■ WHAT YOU WILL DO ■
Return all lines of the listing below that carry the word "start".

■ DATA EXTRACT ■
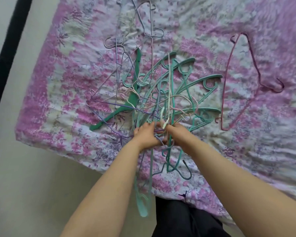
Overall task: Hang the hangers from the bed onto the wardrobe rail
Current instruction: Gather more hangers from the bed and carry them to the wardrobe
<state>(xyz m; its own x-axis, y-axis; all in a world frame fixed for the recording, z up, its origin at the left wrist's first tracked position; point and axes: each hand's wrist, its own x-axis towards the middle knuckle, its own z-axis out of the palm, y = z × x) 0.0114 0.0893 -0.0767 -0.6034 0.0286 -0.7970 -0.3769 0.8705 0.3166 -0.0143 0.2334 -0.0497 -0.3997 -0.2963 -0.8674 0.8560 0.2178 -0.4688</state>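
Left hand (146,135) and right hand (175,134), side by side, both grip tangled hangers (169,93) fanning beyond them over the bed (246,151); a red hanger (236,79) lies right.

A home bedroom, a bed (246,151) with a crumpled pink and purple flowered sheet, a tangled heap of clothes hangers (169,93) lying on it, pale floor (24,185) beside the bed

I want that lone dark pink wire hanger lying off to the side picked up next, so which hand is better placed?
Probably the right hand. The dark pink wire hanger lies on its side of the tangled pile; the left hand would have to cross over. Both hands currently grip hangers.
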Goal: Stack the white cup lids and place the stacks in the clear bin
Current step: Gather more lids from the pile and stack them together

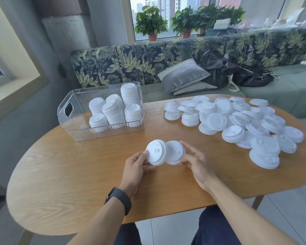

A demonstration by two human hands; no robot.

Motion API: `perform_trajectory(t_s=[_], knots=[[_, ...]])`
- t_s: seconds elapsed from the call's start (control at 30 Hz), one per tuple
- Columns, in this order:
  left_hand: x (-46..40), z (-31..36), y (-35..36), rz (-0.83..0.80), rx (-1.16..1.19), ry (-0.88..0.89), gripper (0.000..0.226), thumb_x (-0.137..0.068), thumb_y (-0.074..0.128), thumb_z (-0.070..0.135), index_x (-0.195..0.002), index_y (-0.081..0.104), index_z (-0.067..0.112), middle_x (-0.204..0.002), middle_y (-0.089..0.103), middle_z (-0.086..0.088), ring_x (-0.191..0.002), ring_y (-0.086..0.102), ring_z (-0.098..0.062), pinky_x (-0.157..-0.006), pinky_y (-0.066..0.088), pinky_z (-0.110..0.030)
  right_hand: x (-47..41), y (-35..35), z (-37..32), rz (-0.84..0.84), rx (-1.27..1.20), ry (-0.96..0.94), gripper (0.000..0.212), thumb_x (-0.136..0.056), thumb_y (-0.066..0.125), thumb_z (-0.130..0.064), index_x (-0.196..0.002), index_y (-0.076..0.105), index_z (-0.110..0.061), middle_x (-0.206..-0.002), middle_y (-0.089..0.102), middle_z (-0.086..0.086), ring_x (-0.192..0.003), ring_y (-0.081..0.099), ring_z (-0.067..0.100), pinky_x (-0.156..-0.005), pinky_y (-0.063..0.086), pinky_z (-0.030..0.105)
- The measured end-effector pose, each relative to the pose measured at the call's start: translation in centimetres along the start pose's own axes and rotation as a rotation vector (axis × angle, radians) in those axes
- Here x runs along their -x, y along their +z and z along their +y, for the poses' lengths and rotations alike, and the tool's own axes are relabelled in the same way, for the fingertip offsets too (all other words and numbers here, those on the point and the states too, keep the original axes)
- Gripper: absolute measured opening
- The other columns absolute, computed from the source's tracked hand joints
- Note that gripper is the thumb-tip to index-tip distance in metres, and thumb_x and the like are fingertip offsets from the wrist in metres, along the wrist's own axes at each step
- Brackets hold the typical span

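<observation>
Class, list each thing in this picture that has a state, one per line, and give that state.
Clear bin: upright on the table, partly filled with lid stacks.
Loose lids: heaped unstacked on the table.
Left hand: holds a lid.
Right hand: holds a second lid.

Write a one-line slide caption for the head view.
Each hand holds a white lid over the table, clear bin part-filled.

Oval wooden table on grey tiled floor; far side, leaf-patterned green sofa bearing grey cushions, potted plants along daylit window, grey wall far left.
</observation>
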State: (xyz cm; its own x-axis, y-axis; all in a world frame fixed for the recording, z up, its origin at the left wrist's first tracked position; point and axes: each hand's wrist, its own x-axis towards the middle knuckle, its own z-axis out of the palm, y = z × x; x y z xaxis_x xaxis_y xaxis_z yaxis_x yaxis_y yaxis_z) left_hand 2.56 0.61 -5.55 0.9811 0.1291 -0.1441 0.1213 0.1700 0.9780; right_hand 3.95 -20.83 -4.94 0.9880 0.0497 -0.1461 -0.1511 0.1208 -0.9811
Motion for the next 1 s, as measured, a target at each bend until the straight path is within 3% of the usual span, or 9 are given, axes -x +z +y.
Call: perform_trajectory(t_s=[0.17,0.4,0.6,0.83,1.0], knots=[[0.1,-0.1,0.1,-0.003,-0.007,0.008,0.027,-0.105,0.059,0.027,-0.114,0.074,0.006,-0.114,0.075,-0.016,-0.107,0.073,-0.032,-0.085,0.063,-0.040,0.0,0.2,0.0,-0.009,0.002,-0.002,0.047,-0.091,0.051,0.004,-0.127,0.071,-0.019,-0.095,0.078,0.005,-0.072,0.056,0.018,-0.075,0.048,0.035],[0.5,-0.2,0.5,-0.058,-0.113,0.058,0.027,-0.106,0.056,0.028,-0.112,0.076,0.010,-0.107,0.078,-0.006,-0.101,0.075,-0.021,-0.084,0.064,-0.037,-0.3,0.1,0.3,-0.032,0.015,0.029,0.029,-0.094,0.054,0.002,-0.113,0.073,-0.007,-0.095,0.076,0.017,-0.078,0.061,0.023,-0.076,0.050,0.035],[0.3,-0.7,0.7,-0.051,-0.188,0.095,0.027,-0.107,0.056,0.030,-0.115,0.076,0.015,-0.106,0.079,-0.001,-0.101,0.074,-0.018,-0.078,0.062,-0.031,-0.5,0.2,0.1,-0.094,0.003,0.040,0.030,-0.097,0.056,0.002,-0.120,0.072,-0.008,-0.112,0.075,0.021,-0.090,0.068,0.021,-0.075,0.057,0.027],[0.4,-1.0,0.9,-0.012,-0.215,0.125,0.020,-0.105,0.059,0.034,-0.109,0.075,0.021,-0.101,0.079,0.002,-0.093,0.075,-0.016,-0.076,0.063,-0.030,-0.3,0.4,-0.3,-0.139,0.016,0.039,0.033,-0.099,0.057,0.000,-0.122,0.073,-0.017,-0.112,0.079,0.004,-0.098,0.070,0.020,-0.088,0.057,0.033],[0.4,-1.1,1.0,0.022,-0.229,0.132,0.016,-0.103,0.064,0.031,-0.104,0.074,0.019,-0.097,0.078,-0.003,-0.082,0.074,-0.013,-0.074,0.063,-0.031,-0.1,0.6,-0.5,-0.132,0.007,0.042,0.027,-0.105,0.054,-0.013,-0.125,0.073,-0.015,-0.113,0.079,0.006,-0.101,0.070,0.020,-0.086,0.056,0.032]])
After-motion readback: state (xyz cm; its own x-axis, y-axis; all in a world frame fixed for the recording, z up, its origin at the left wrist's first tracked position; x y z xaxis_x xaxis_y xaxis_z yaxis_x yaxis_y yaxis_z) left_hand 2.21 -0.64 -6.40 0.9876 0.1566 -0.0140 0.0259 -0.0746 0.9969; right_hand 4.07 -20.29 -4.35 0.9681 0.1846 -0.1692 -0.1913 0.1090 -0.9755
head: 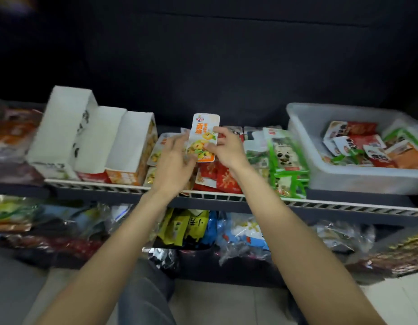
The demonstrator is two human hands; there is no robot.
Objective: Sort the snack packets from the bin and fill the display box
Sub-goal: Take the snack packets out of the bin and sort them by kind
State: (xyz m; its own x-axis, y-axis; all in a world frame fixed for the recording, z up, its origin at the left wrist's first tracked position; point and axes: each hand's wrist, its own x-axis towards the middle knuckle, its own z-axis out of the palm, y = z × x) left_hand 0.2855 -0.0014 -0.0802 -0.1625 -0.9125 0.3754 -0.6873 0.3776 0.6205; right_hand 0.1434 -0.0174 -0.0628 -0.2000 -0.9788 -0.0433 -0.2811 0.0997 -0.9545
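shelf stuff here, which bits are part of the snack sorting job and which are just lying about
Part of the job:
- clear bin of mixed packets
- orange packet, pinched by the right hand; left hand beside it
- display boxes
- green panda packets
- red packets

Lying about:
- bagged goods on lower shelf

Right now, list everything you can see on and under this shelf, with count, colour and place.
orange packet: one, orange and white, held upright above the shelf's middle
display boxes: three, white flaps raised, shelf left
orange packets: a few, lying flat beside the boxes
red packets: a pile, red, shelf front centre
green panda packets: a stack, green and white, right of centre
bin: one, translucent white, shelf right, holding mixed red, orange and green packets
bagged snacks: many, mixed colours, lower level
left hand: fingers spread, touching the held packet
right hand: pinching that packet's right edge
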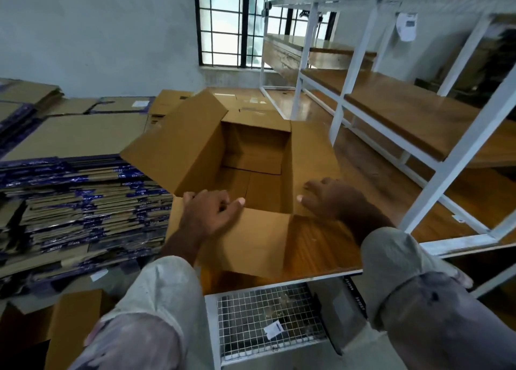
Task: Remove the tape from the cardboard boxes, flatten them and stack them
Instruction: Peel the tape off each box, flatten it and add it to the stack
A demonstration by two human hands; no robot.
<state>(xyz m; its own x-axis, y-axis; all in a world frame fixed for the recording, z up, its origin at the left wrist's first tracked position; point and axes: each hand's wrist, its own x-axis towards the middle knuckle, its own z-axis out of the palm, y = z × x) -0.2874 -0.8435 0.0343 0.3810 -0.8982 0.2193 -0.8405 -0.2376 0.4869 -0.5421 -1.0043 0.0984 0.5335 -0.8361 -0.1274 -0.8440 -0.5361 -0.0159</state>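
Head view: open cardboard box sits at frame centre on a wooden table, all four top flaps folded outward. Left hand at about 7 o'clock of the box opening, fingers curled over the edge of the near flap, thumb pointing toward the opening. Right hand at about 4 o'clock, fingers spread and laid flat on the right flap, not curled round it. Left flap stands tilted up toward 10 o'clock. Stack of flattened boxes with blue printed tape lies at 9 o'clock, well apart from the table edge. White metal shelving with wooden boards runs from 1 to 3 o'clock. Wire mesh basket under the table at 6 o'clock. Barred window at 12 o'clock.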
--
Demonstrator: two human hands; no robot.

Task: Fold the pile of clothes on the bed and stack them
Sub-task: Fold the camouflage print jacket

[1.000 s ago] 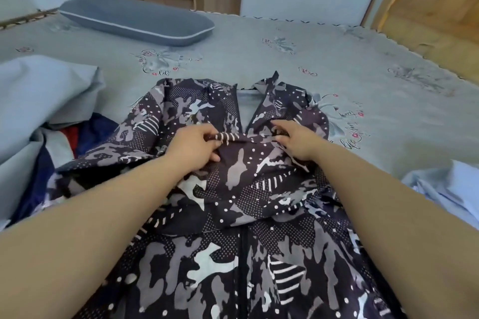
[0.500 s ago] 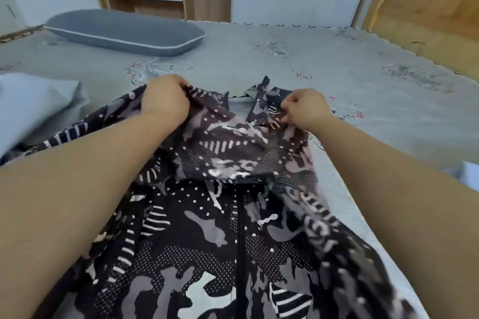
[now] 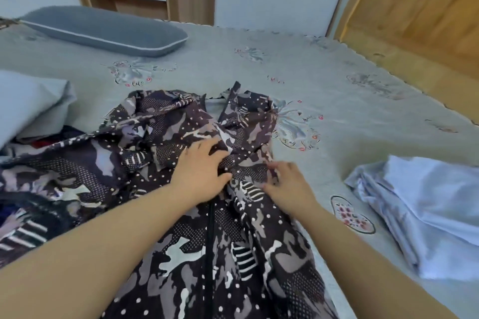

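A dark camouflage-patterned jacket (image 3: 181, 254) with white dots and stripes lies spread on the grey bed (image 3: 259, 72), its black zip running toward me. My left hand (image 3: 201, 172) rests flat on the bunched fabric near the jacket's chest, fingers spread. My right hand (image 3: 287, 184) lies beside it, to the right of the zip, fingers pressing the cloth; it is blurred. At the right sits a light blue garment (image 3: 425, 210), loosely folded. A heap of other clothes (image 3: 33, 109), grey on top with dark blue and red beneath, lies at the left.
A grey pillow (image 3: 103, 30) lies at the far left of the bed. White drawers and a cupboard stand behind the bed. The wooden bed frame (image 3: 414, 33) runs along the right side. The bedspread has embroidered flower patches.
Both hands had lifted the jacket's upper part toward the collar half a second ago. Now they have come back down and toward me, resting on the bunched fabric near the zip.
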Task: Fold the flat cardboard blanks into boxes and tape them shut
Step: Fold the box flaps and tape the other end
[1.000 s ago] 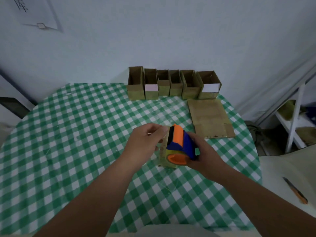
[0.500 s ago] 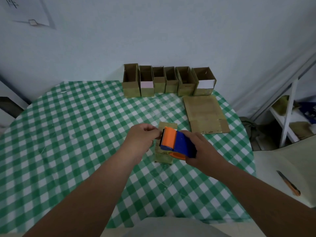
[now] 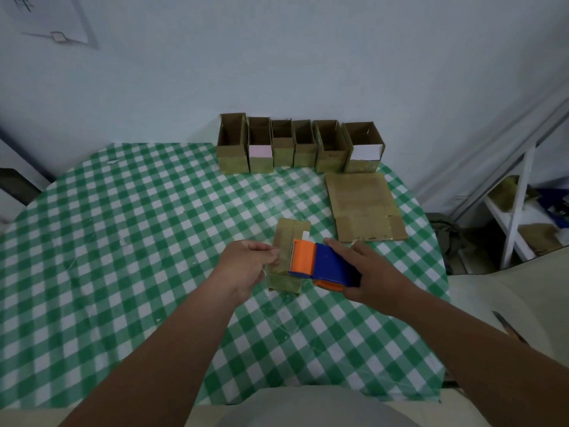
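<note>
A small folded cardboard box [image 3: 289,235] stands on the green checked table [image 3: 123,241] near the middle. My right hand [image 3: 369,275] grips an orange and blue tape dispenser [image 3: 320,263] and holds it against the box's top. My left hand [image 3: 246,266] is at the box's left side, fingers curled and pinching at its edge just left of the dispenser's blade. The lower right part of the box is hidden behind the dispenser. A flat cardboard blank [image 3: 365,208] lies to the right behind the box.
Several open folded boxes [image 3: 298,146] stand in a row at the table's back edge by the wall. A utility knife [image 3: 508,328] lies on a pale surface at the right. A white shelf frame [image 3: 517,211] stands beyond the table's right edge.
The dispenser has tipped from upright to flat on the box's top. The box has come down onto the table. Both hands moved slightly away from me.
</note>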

■ WRITTEN RESPONSE ■
- t_s: seconds elapsed from the call's start (control at 30 Hz), one per tuple
- The measured end-effector pose, each relative to the pose measured at the call's start: translation in centimetres along the start pose's own axes and rotation as a rotation vector (axis × angle, radians) in those axes

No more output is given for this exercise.